Martijn I. Gobes , Yağmur Buğday , John P.M. van Duynhoven , Johannes Hohlbein , Ruud G.M. van der Sman

The texture of plant-based-meat analogues manufactured by high-moisture extrusion is governed by the rheological properties of the extruded protein dough. However, there is currently little understanding of how dough formulation and temperature impact these properties. Characterisation of rheology during steady-shear under extrusion-relevant conditions is challenging; hence, we performed large amplitude oscillatory-shear (LAOS) rheology using a closed-cavity rheometer to reach relevant temperatures and pressures, and characterised soy protein concentrate doughs while varying protein source, pH, moisture content, and temperature.
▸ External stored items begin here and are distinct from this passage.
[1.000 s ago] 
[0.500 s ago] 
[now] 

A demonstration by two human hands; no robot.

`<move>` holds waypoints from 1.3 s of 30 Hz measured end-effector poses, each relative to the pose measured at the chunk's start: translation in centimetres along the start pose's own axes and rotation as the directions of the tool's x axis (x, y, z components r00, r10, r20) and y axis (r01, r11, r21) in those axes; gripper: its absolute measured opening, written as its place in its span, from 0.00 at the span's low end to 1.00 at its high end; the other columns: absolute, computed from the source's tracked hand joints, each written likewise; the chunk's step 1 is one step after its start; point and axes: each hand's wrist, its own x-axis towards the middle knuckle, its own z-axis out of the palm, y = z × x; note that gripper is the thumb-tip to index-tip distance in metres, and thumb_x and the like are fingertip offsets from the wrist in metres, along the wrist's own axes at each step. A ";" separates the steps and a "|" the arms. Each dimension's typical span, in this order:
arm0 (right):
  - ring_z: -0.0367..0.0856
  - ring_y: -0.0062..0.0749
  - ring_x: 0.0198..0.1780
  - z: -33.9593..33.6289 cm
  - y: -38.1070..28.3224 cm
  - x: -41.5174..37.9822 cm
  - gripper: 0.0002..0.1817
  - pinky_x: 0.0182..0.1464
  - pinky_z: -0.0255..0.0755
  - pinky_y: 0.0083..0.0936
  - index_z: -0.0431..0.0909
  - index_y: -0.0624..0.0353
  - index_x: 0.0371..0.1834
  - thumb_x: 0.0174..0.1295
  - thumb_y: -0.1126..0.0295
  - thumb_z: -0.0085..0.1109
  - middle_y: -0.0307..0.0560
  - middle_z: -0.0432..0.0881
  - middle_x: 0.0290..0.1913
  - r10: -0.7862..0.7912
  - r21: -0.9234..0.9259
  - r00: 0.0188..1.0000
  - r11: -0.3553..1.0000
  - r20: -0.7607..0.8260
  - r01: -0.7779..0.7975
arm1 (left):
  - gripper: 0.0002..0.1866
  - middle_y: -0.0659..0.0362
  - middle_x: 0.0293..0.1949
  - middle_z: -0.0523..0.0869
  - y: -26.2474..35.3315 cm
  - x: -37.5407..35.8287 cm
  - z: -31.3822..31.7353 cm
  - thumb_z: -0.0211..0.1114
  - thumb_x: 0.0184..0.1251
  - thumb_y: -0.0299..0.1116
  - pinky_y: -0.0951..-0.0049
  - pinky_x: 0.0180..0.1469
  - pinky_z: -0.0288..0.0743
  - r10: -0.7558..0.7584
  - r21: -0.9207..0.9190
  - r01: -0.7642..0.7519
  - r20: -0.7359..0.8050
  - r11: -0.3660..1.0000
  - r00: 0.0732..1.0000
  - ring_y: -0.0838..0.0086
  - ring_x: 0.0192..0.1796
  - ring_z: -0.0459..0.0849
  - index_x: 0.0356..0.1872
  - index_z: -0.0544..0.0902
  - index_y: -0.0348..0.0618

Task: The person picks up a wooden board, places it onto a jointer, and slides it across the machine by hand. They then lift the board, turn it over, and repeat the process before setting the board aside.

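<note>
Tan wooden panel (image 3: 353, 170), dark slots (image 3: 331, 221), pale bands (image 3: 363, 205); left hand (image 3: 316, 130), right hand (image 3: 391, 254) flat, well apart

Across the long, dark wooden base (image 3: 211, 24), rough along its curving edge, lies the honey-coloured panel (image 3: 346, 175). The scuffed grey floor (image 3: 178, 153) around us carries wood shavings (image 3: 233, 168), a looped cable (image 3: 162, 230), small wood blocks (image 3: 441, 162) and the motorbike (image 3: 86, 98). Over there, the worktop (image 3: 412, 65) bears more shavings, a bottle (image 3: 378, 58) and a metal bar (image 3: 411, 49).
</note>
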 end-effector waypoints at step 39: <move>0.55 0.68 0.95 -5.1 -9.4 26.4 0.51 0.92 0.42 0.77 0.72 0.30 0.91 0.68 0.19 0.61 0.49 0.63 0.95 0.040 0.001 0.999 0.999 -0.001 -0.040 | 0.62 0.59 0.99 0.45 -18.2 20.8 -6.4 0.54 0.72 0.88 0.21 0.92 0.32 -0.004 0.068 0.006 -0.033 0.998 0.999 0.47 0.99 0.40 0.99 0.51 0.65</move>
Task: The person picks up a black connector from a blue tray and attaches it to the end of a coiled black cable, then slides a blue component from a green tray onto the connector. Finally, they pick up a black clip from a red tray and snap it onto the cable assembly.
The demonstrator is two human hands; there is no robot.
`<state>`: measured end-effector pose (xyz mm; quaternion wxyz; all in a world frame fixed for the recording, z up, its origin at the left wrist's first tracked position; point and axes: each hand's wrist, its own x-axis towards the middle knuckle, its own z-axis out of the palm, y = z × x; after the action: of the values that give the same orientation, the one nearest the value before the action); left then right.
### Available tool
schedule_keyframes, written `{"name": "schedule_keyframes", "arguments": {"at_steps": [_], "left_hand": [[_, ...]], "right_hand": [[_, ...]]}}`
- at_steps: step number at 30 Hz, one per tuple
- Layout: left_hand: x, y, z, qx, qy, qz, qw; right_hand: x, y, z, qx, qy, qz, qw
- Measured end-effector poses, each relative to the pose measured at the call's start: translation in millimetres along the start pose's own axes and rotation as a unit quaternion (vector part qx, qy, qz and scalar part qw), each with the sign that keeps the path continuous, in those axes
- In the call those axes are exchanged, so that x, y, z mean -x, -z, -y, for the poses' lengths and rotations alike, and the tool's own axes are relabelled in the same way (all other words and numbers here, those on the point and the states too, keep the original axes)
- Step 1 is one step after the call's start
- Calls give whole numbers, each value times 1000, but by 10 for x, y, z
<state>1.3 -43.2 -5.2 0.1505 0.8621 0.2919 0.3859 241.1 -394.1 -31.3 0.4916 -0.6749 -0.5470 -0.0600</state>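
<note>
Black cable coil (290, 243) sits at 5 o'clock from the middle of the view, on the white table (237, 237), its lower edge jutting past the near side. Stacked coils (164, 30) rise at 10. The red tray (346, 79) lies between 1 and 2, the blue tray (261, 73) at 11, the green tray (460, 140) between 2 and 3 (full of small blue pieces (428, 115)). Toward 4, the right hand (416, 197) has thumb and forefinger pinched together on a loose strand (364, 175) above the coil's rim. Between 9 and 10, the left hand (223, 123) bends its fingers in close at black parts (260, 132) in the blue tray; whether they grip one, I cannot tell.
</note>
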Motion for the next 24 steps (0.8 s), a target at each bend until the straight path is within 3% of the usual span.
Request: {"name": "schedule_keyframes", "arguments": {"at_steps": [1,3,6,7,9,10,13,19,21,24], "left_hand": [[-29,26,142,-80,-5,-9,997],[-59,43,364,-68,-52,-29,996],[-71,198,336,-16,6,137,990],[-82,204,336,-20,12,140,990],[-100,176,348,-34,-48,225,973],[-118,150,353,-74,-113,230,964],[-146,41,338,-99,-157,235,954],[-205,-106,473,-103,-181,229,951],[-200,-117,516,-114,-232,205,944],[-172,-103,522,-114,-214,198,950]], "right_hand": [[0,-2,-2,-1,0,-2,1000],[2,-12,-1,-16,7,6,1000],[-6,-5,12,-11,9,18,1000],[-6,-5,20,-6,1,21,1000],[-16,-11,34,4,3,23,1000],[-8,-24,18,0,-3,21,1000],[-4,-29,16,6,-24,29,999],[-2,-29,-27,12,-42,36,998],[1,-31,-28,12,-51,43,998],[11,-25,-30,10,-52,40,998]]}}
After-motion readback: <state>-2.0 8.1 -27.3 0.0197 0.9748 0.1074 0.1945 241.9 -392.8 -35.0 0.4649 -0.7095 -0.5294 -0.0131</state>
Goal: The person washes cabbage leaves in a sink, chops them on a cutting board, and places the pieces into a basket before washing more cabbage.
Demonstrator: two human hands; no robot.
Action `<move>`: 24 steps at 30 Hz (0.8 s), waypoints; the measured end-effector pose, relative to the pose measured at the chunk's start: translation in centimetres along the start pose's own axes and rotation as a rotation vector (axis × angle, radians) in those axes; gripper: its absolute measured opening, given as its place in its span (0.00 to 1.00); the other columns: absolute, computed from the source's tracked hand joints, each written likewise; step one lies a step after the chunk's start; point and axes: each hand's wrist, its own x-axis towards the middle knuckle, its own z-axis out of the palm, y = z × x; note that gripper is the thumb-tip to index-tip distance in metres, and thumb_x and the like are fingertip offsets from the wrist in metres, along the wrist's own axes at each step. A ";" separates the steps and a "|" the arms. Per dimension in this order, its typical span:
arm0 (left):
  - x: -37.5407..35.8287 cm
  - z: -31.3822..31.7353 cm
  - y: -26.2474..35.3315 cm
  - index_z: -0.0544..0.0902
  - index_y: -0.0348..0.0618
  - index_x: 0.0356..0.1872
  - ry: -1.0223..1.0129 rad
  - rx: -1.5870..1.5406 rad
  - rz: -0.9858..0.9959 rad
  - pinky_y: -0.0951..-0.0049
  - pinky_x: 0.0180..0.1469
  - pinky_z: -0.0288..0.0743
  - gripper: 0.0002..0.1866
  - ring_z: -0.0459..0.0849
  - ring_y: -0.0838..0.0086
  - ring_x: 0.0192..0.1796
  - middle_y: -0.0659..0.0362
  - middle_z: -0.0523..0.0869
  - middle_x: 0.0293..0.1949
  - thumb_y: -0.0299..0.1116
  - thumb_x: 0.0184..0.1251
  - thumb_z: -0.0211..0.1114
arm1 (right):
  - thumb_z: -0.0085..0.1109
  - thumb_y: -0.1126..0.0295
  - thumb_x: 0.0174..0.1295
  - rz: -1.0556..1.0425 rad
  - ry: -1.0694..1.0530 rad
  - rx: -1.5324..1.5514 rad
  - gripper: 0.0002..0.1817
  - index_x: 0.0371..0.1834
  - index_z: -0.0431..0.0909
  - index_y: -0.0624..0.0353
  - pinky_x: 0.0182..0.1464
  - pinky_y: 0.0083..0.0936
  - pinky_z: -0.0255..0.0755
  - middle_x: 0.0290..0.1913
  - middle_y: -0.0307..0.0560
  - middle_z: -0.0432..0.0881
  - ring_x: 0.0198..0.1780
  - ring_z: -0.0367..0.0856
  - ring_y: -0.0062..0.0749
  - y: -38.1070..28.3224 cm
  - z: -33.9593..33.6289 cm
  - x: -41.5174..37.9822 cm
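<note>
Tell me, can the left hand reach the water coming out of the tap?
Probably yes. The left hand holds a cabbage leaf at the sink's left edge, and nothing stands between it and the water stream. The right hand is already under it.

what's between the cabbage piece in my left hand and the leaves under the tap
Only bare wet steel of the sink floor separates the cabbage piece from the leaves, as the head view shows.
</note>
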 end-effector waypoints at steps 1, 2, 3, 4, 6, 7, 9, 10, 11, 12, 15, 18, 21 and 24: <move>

Steady-shear behaviour was extracted from LAOS using the sequence of physical processes. We then fitted a constitutive Herschel-Bulkley model to the extracted steady-shear data and a descriptive model to the strain-sweep data. Using multiple linear regression, we link the fitted parameters to the experimental conditions. The regression shows that the temperature and moisture effects can be aggregated via the ratio T_g/T, with T_g being the moisture-dependent glass-transition temperature, and T the actual temperature. The yield stress τ₀, elastic modulus G₀, and the loss factor tan(δ) were influenced significantly by T_g/T and, to a lesser degree, by the pH. Parameters describing rheology at large deformations, the critical shear rate

{\dot{γ}}_{c r}

and the strain-thinning index n, are not affected by any experimental condition. Despite significant differences in protein solubility between the two analysed concentrates, we observed no significant difference between the concentrates after shifting them to the same pH. Our work quantifies the dependencies of the parameters behind the rheological behaviour of doughs and will enable flow modelling of these doughs in extruder cooling dies.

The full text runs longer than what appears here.